Only the lines below from the one containing "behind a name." through the one containing "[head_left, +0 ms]" belong in the answer, set down exactly, with the pictures left out.

•••••

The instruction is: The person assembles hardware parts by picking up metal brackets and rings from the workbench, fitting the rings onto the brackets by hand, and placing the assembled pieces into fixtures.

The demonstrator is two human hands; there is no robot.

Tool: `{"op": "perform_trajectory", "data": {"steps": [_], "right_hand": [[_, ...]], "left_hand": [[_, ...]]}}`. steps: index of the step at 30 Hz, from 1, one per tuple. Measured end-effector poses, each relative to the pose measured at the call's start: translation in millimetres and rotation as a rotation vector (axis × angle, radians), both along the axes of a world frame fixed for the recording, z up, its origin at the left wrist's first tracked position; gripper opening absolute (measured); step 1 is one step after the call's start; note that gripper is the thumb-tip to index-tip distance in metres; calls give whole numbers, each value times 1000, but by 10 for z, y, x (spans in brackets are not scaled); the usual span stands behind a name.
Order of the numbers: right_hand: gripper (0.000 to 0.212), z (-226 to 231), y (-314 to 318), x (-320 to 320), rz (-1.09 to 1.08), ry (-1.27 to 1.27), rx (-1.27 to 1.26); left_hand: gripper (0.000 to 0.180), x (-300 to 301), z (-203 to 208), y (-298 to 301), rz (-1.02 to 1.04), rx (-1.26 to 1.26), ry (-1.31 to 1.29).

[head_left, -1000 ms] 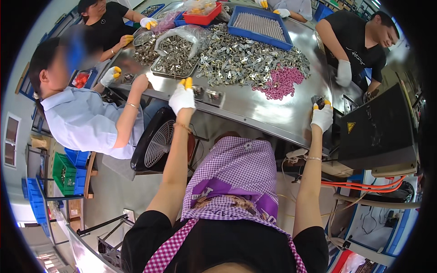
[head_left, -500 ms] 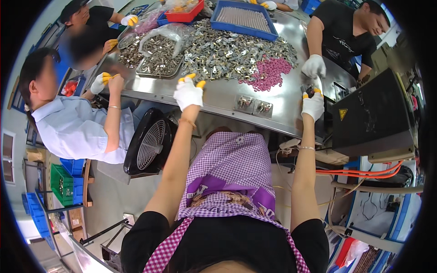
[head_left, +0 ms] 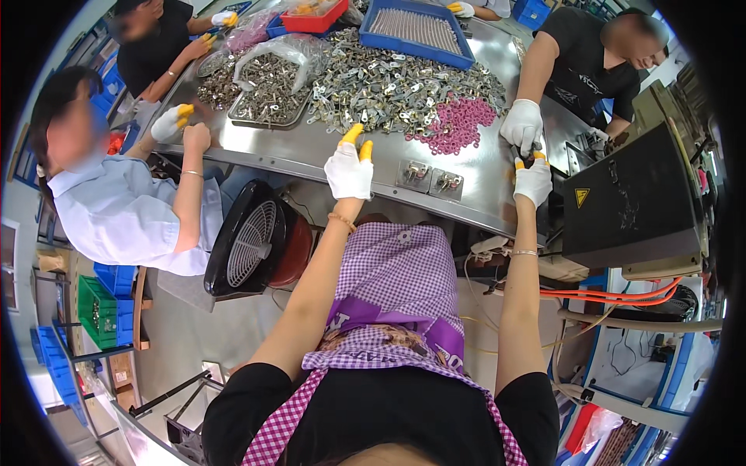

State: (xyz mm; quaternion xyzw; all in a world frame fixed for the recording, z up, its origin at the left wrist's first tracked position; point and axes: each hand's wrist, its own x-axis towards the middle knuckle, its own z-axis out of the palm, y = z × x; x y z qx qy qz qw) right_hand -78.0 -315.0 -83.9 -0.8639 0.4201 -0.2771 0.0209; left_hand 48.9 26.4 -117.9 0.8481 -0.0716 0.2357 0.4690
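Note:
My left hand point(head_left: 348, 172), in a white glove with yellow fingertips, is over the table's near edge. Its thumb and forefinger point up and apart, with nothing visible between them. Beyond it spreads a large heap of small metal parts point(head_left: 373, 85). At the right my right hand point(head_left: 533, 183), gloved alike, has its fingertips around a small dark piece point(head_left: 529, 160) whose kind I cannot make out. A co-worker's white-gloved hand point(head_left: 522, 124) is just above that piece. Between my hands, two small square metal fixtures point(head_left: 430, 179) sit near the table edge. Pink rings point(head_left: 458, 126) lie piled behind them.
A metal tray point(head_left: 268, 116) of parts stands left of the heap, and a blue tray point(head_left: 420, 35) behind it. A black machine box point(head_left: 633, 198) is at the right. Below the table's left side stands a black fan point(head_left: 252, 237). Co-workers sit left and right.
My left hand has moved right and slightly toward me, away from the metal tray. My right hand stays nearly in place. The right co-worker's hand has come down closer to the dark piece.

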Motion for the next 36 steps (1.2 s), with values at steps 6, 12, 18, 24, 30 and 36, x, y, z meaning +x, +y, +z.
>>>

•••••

◆ RESPONSE TO THIS TASK ◆
Tool: `{"op": "perform_trajectory", "data": {"steps": [_], "right_hand": [[_, ...]], "left_hand": [[_, ...]]}}`. steps: index of the step at 30 Hz, from 1, one per tuple. Measured end-effector poses, each relative to the pose measured at the call's start: translation in millimetres and rotation as a rotation vector (axis × angle, radians), both along the axes of a world frame fixed for the recording, z up, its origin at the left wrist's first tracked position; gripper opening absolute (measured); step 1 is one step after the call's start; note that gripper is the thumb-tip to index-tip distance in metres; calls give whole numbers, each value times 1000, but by 10 for z, y, x (spans in brackets are not scaled); the usual span stands behind a name.
Order of the numbers: right_hand: gripper (0.000 to 0.212), z (-226 to 231), y (-314 to 318), x (-320 to 320), rz (-1.09 to 1.08), ry (-1.27 to 1.27), rx (-1.27 to 1.26); left_hand: gripper (0.000 to 0.180), x (-300 to 301), z (-203 to 208), y (-298 to 301), rz (-1.02 to 1.04), rx (-1.26 to 1.26), ry (-1.31 to 1.29).

[head_left, -1000 ms] 
[head_left, -500 ms] 
[head_left, +0 ms] 

Here the output is complete.